Source-backed implementations are provided below for direct study and interview prep.
// Accepted solution for LeetCode #3499: Maximize Active Section with Trade I
class Solution {
public int maxActiveSectionsAfterTrade(String s) {
int n = s.length();
int ans = 0, i = 0;
int pre = Integer.MIN_VALUE, mx = 0;
while (i < n) {
int j = i + 1;
while (j < n && s.charAt(j) == s.charAt(i)) {
j++;
}
int cur = j - i;
if (s.charAt(i) == '1') {
ans += cur;
} else {
mx = Math.max(mx, pre + cur);
pre = cur;
}
i = j;
}
ans += mx;
return ans;
}
}
// Accepted solution for LeetCode #3499: Maximize Active Section with Trade I
func maxActiveSectionsAfterTrade(s string) (ans int) {
n := len(s)
pre, mx := math.MinInt, 0
for i := 0; i < n; {
j := i + 1
for j < n && s[j] == s[i] {
j++
}
cur := j - i
if s[i] == '1' {
ans += cur
} else {
mx = max(mx, pre+cur)
pre = cur
}
i = j
}
ans += mx
return
}
# Accepted solution for LeetCode #3499: Maximize Active Section with Trade I
class Solution:
def maxActiveSectionsAfterTrade(self, s: str) -> int:
n = len(s)
ans = i = 0
pre, mx = -inf, 0
while i < n:
j = i + 1
while j < n and s[j] == s[i]:
j += 1
cur = j - i
if s[i] == "1":
ans += cur
else:
mx = max(mx, pre + cur)
pre = cur
i = j
ans += mx
return ans
// Accepted solution for LeetCode #3499: Maximize Active Section with Trade I
// Rust example auto-generated from java reference.
// Replace the signature and local types with the exact LeetCode harness for this problem.
impl Solution {
pub fn rust_example() {
// Port the logic from the reference block below.
}
}
// Reference (java):
// // Accepted solution for LeetCode #3499: Maximize Active Section with Trade I
// class Solution {
// public int maxActiveSectionsAfterTrade(String s) {
// int n = s.length();
// int ans = 0, i = 0;
// int pre = Integer.MIN_VALUE, mx = 0;
//
// while (i < n) {
// int j = i + 1;
// while (j < n && s.charAt(j) == s.charAt(i)) {
// j++;
// }
// int cur = j - i;
// if (s.charAt(i) == '1') {
// ans += cur;
// } else {
// mx = Math.max(mx, pre + cur);
// pre = cur;
// }
// i = j;
// }
//
// ans += mx;
// return ans;
// }
// }
// Accepted solution for LeetCode #3499: Maximize Active Section with Trade I
function maxActiveSectionsAfterTrade(s: string): number {
let n = s.length;
let [ans, mx] = [0, 0];
let pre = Number.MIN_SAFE_INTEGER;
for (let i = 0; i < n; ) {
let j = i + 1;
while (j < n && s[j] === s[i]) {
j++;
}
let cur = j - i;
if (s[i] === '1') {
ans += cur;
} else {
mx = Math.max(mx, pre + cur);
pre = cur;
}
i = j;
}
ans += mx;
return ans;
}
Use this to step through a reusable interview workflow for this problem.
Two nested loops check every pair or subarray.
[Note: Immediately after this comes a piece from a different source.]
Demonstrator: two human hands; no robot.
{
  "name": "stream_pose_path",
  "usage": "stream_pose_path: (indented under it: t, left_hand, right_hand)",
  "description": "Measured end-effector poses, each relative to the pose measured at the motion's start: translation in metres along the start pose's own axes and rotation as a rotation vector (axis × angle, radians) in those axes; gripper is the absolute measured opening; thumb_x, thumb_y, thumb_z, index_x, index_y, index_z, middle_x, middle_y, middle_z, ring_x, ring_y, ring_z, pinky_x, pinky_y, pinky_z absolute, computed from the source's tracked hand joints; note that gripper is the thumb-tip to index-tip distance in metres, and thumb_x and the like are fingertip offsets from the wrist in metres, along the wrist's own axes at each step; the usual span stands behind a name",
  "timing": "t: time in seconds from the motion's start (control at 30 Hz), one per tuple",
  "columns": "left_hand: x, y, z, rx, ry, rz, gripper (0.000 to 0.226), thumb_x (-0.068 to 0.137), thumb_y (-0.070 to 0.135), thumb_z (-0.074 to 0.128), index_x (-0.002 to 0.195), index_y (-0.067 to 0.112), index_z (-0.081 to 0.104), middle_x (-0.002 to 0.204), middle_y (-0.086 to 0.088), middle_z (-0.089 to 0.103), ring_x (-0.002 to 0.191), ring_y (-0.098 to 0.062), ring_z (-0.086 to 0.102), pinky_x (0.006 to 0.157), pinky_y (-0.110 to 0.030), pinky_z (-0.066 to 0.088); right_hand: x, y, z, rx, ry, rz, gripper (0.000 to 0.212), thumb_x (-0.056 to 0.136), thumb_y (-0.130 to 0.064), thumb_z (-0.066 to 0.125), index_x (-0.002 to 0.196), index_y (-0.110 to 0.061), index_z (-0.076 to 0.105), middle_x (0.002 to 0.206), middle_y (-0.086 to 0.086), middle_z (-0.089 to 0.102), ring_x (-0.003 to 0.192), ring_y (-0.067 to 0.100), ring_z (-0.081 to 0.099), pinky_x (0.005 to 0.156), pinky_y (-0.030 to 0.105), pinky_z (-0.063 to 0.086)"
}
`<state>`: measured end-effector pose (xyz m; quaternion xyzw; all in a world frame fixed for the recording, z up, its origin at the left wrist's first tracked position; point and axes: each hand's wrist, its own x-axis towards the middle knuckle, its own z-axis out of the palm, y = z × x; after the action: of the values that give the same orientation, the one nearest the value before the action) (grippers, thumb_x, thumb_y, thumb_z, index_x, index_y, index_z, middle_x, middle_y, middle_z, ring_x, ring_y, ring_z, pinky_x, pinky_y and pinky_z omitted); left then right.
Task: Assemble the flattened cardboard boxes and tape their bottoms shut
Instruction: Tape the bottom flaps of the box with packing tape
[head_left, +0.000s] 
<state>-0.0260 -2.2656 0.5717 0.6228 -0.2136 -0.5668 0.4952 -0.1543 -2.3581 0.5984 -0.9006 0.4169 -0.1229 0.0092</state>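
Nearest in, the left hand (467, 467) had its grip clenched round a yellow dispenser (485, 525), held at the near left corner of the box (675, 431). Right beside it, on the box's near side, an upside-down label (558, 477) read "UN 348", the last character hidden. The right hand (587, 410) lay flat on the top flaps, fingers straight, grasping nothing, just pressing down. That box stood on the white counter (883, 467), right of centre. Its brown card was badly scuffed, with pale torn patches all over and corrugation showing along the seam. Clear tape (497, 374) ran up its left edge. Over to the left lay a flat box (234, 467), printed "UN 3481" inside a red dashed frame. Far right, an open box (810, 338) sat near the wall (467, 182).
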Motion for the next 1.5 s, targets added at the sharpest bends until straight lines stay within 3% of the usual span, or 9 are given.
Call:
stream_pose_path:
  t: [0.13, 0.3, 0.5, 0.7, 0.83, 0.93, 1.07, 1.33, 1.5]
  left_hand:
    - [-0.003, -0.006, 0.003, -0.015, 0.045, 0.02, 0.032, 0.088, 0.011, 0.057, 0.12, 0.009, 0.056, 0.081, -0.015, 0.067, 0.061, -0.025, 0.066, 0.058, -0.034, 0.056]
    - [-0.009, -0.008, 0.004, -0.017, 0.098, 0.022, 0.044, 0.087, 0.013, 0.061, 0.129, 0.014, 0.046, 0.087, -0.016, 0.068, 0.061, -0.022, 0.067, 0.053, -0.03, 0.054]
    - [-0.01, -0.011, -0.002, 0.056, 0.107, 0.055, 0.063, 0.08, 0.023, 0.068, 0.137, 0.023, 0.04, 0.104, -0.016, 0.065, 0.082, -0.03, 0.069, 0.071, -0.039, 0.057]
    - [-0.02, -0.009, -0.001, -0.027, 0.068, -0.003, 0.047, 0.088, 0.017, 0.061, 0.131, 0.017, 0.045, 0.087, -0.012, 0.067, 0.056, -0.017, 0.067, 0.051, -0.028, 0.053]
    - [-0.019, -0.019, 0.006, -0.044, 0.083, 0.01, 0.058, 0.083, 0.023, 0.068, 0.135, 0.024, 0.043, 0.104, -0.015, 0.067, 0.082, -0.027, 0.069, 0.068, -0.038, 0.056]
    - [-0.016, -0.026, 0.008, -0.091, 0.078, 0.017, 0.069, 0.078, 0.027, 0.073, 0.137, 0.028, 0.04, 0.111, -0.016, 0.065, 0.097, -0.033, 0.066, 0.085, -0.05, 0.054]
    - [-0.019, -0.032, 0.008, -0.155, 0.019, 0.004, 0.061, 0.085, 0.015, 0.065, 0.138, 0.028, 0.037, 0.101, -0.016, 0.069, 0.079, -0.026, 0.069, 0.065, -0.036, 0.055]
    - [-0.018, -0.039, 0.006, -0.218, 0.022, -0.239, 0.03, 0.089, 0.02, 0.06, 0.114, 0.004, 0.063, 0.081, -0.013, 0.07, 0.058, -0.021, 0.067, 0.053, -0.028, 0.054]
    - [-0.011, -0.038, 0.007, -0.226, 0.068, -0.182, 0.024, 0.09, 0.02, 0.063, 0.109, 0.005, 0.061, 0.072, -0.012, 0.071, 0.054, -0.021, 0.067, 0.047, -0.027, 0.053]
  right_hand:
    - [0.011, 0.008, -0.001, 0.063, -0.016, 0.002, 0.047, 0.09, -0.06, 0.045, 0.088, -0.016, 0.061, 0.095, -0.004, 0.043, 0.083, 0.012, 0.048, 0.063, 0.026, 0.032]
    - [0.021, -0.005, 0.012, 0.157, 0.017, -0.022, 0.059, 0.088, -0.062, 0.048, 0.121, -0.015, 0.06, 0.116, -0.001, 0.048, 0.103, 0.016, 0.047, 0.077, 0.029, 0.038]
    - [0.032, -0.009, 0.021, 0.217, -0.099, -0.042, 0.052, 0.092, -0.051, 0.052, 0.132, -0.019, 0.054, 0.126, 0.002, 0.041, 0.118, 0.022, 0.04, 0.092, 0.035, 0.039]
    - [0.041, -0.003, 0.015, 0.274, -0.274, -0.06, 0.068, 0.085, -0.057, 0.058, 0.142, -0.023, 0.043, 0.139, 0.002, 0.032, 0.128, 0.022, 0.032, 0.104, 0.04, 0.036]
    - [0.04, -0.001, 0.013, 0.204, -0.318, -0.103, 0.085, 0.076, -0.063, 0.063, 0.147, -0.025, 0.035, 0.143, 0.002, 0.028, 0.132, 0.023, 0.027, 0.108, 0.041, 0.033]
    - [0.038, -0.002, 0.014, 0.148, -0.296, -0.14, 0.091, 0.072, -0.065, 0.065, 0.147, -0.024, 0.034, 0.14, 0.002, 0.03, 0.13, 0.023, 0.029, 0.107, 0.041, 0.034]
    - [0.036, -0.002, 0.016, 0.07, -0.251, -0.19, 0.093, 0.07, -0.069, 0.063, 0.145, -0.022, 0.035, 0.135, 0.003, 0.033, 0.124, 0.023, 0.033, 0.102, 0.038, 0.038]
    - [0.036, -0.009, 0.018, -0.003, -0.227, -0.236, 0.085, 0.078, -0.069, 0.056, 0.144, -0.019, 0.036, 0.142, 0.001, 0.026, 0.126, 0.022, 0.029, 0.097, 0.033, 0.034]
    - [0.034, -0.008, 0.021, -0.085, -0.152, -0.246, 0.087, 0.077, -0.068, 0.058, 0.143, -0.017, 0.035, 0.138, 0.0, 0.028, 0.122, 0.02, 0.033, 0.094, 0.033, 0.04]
The outer loop fixes a starting point, the inner loop extends or searches. For n elements this gives up to n²/2 operations. No extra space, but the quadratic time is prohibitive for large inputs.
Most array problems have an O(n²) brute force (nested loops) and an O(n) optimal (single pass with clever state tracking). The key is identifying what information to maintain as you scan: a running max, a prefix sum, a hash map of seen values, or two pointers.
Review these before coding to avoid predictable interview regressions.
Wrong move: Loop endpoints miss first/last candidate.
Usually fails on: Fails on minimal arrays and exact-boundary answers.
Fix: Re-derive loops from inclusive/exclusive ranges before coding.